В то время как главная часть нашего отряда устраивалась, как умела на деревне, чтобы провести там ночь, наш авангард, к которому принадлежали мы, Креанж и я, отправился просить ночлега в небольшой замок, остроконечные башенки которого мы заметили случайно издали, под дождливым небом. Наши солдаты приютились в соседних хижинах, а мы двое направились к замку. Была почти ночь, когда мы, пройдя сводчатую подземную дверь, очутились в квадратном дворике, обнесенном строениями. Мы сошли с лошадей и постучали в дверь дома.
Г-н де Портебиз, при упоминании квадратного дворика, сводчатой двери и остроконечных башенок, насторожился, сам не зная почему.
Г-н д'Ориокур продолжал:
— Мы были чудесно приняты. Высокий камин пылал в обширной зале с низким потолком. Местная владелица вышла к нам навстречу. Она казалась крепкою и здоровою в своей одежде темного цвета. Мы увидели ее лицо, значительное и полное. Она носила связку ключей у пояса и, чтобы приветить нас, покинула свою прялку.

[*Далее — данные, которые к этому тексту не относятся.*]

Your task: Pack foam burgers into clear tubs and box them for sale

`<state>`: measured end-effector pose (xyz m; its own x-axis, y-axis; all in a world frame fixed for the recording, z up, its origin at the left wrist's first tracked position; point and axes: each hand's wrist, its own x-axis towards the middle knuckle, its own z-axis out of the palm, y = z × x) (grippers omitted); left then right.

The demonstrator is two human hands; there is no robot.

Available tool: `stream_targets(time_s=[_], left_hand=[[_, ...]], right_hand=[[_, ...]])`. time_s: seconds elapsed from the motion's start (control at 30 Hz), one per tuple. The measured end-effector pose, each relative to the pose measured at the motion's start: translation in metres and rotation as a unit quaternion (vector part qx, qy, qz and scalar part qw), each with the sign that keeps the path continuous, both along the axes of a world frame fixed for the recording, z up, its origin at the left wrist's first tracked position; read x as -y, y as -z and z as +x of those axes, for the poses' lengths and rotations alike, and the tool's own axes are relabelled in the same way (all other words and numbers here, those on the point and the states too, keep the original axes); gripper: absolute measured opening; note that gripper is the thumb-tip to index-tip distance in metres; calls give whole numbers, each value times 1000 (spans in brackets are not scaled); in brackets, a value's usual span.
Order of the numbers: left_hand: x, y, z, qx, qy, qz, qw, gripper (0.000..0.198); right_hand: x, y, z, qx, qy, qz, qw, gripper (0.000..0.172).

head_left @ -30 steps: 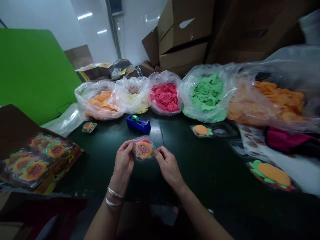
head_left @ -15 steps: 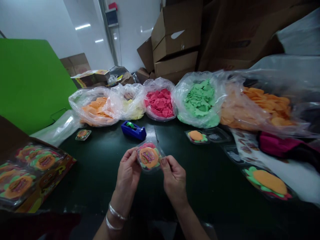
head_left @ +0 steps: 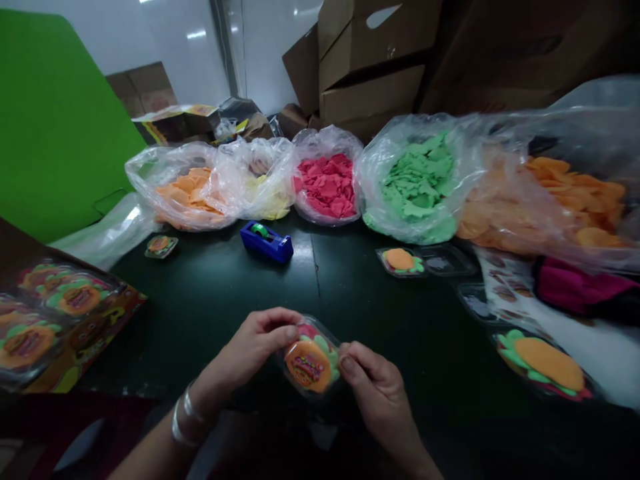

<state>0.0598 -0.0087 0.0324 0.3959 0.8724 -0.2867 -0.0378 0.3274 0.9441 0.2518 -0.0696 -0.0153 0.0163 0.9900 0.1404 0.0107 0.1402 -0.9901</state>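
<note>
Both my hands hold a small clear plastic case (head_left: 311,360) with an orange, green and pink foam burger inside, low over the dark table (head_left: 350,300). My left hand (head_left: 250,350) pinches its upper left edge, silver bangles on the wrist. My right hand (head_left: 377,393) pinches its right edge. The case tilts toward me.
Open plastic bags of foam pieces line the back: orange (head_left: 190,190), yellow (head_left: 267,183), red (head_left: 327,183), green (head_left: 415,183), orange (head_left: 545,200). A blue tape dispenser (head_left: 267,241) stands mid-table. A box of filled cases (head_left: 55,313) is at left. Loose cases (head_left: 401,260) and a burger stack (head_left: 543,360) lie right.
My hands brought the case down and closer to me, and it tilted. The view shifted slightly.
</note>
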Motion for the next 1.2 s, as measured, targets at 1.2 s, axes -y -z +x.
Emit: stream_targets(time_s=[1.2], left_hand=[[11,5,3,65,-31,-80,994,18]], right_hand=[[-8,-4,-7,-53,-44,-110,992,48]])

Прежде всего маленький лакей, лет пятнадцати, одетый в заплатанную куртку, провел нас в наши комнаты. Бумажное постельное белье, крашеный пол — все говорило о честной бедности. В общем, на это указывал уже вид разрушения на дворе и в конюшнях, куда, как мы видели, отвели наших лошадей, им не нашлось ни одного товарища. Пауки ткали свои паутины по кормовым корытам, и мыши бегали по полу, лишенному подстилки. Ничей деревянный башмак не смущал их прогулок. Мы находились, по всей вероятности, у какой-нибудь небогатой вдовы, и мы решили, что нас здесь не покормят. Час спустя маленький негодяй пришел звать нас к ужину.